◆ ACTIVITY ◆
If a line of the data contains the word "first", it is counted; report how many such lines there are and nothing else.

****

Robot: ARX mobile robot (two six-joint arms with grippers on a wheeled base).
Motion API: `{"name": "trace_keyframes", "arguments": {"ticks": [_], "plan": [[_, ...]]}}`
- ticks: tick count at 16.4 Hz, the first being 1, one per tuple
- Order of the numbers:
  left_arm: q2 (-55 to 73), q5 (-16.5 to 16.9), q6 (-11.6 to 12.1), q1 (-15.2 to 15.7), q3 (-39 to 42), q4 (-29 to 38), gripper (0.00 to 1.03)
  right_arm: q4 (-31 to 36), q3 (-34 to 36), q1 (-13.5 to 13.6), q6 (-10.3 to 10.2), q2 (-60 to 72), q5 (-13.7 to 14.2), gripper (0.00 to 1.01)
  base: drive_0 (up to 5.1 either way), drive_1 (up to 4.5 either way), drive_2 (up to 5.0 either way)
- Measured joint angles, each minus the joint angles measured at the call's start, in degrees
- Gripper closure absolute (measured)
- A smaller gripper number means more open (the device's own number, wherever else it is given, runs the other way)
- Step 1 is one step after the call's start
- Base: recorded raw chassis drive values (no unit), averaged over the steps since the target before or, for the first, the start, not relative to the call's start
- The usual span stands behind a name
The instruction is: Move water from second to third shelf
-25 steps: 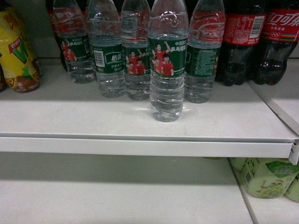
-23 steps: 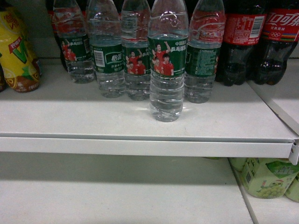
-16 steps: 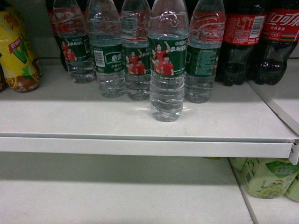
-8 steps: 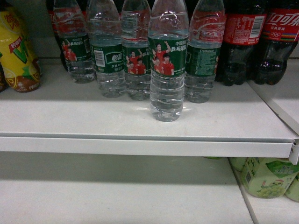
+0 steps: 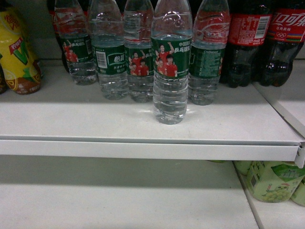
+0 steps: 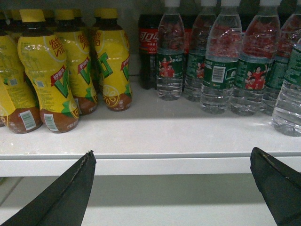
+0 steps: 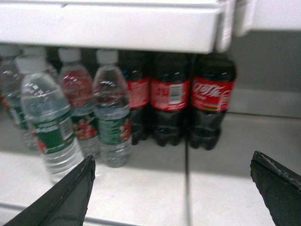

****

◆ COMPLETED EXERCISE ◆
2